* _WORK TASK_: An exact copy of the listing below is required.

* _STORED DATA_:
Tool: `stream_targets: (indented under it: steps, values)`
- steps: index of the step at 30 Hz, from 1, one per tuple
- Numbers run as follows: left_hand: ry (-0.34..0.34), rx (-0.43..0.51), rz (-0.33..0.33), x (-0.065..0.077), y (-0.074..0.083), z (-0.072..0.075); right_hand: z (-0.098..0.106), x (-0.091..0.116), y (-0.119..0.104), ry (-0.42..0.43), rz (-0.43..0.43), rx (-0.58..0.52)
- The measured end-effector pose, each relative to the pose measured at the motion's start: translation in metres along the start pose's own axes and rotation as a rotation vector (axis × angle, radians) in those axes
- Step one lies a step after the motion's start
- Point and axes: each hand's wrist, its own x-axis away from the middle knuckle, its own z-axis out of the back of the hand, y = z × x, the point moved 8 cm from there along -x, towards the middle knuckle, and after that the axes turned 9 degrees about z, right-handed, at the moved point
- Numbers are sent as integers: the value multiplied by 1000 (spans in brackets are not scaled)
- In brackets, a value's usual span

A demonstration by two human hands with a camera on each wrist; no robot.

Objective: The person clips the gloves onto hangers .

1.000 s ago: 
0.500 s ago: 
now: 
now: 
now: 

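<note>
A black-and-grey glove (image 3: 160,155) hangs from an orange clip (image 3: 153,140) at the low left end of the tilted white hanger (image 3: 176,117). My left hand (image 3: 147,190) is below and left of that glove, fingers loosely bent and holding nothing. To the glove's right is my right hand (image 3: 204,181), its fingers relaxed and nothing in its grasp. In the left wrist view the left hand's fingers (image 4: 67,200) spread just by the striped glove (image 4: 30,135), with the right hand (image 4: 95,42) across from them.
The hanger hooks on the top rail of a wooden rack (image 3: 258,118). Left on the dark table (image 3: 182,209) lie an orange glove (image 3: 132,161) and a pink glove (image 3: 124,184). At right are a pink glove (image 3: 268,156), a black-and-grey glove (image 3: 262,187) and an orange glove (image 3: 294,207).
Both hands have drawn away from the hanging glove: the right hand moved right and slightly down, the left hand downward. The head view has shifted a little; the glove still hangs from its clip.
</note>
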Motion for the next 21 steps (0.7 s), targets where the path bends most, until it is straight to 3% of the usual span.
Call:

* _WRITTEN SOLUTION_:
Tool: `stream_targets: (indented under it: steps, values)`
- steps: index of the step at 30 Hz, from 1, one per tuple
- Numbers run as follows: left_hand: ry (-0.34..0.34), rx (-0.43..0.51), rz (-0.33..0.33), x (-0.065..0.077), y (-0.074..0.083), z (-0.072..0.075); right_hand: z (-0.098..0.106), x (-0.091..0.116), y (-0.119..0.104), ry (-0.42..0.43), rz (-0.43..0.43), rx (-0.58..0.52)
- The measured end-effector pose, each relative to the pose measured at the motion's start: translation in metres along the start pose's own axes and rotation as a rotation vector (axis × angle, radians) in those axes
- Step one lies a step after the motion's start
- Point and axes: each hand's wrist, its own x-axis away from the middle knuckle, its own z-axis out of the back of the hand, y = z × x, the point moved 8 cm from there along -x, towards the middle knuckle, and after that the axes turned 9 degrees about z, right-handed, at the moved point
- Numbers are sent as integers: the value multiplied by 1000 (spans in brackets are not scaled)
- In brackets, a value's usual span

A demonstration by two human hands with a camera on each wrist; no robot.

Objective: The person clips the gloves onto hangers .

1.000 s ago: 
0.500 s ago: 
now: 
now: 
now: 

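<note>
A black-and-grey glove (image 3: 160,155) hangs from an orange clip (image 3: 153,140) at the low left end of the tilted white hanger (image 3: 176,117). My left hand (image 3: 147,190) is below and left of that glove, fingers loosely bent and holding nothing. To the glove's right is my right hand (image 3: 204,181), its fingers relaxed and nothing in its grasp. In the left wrist view the left hand's fingers (image 4: 67,200) spread just by the striped glove (image 4: 30,135), with the right hand (image 4: 95,42) across from them.
The hanger hooks on the top rail of a wooden rack (image 3: 258,118). Left on the dark table (image 3: 182,209) lie an orange glove (image 3: 132,161) and a pink glove (image 3: 124,184). At right are a pink glove (image 3: 268,156), a black-and-grey glove (image 3: 262,187) and an orange glove (image 3: 294,207).
Both hands have drawn away from the hanging glove: the right hand moved right and slightly down, the left hand downward. The head view has shifted a little; the glove still hangs from its clip.
</note>
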Motion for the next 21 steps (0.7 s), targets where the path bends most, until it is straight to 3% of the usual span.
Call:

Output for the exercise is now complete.